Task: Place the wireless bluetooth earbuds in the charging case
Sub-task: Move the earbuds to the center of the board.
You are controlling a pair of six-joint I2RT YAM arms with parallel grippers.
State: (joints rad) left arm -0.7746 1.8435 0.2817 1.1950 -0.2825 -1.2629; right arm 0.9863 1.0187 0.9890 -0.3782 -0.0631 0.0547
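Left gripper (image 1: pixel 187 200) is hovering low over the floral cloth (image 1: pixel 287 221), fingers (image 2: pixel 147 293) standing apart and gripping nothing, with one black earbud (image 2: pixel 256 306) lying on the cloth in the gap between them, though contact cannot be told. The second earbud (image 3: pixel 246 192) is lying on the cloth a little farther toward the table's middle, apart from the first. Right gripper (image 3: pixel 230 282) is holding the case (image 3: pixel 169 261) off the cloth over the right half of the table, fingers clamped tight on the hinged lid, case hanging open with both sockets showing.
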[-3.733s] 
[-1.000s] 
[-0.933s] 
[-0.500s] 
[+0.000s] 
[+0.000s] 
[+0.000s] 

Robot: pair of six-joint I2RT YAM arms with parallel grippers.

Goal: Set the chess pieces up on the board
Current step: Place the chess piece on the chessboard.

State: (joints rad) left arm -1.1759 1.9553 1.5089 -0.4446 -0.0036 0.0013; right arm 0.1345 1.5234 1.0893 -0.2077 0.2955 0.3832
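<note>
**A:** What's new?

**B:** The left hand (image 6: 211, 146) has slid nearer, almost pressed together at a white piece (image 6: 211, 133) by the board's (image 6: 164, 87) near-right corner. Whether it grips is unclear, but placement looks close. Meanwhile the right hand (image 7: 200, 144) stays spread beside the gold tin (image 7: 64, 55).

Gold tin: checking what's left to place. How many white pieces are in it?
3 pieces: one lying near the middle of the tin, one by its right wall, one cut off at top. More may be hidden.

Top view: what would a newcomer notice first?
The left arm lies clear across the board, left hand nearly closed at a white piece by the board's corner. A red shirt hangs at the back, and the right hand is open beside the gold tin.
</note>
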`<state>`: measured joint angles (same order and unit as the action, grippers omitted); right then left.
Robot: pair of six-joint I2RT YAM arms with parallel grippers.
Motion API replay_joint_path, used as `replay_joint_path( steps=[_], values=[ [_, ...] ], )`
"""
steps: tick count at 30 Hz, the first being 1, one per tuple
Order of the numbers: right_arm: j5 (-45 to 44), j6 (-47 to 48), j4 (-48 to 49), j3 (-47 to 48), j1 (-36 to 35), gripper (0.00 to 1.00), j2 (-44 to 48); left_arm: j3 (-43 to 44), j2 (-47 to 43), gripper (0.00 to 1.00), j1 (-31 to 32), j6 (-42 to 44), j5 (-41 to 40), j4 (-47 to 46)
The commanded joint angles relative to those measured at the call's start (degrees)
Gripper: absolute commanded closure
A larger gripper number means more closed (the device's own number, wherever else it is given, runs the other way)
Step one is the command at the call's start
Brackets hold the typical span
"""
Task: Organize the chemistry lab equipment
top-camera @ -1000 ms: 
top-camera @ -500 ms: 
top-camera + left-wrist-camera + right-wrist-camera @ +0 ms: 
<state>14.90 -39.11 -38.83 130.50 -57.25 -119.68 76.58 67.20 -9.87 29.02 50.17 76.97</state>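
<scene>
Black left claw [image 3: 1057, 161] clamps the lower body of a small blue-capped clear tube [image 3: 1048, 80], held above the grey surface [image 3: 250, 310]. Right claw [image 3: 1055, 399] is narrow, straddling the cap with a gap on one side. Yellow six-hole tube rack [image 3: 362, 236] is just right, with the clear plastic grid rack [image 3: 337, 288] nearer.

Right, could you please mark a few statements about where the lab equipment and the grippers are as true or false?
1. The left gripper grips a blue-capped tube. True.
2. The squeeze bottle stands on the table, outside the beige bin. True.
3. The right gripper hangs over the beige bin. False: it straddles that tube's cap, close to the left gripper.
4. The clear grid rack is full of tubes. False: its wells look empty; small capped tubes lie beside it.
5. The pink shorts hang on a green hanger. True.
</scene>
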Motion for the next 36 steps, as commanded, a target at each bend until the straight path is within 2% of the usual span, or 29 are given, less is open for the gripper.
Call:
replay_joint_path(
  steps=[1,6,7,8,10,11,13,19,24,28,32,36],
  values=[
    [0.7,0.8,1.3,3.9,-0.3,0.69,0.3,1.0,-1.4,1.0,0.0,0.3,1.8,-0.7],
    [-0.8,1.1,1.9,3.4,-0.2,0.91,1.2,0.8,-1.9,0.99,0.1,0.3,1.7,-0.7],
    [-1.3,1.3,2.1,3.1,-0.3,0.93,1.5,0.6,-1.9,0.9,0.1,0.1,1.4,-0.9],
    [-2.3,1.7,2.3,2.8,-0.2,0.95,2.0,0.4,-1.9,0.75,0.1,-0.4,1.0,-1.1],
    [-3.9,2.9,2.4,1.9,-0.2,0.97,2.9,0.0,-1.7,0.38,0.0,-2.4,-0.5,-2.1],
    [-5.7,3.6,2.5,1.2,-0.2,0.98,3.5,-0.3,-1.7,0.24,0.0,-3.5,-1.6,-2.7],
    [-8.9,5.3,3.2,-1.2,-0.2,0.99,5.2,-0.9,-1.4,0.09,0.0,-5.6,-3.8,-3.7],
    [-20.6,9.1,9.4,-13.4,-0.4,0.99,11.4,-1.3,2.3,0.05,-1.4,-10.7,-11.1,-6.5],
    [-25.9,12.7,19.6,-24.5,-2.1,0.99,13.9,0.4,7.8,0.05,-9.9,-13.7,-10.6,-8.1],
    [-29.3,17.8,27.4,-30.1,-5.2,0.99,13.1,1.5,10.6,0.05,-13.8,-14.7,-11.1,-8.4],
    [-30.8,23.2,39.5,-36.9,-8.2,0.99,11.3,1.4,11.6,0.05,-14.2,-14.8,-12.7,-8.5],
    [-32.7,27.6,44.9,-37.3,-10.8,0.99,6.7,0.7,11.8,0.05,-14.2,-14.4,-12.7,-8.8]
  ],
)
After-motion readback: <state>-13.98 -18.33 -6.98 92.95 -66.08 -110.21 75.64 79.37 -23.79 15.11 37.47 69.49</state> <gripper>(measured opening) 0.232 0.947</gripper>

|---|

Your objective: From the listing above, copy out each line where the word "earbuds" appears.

Task result:
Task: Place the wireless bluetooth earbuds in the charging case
Sub-task: Move the earbuds to the center of the board.

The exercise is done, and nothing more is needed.